The lines wanted run from the first one below through the one with "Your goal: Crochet". Return them exactly.

* * * * * * * * *

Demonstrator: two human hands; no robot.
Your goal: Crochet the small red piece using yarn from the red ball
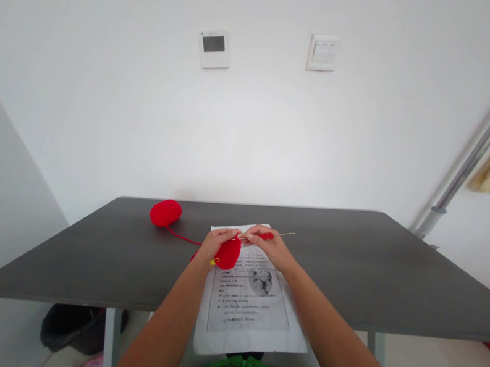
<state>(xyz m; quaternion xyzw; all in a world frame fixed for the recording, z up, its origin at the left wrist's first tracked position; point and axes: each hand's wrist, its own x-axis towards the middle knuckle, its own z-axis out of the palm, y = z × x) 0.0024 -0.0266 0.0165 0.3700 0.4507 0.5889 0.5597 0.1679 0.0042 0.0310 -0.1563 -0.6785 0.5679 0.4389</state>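
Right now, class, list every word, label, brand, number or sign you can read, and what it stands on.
No text is readable.
Printed sheet: lines of print, too small and blurred.
Wall panel: dark screen, nothing legible.
Wall switch: nothing legible.

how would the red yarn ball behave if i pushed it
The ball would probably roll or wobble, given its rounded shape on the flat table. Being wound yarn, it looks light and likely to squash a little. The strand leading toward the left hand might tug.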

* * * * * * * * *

● **Solved exercise**:
Demonstrator: two human hands; no robot.
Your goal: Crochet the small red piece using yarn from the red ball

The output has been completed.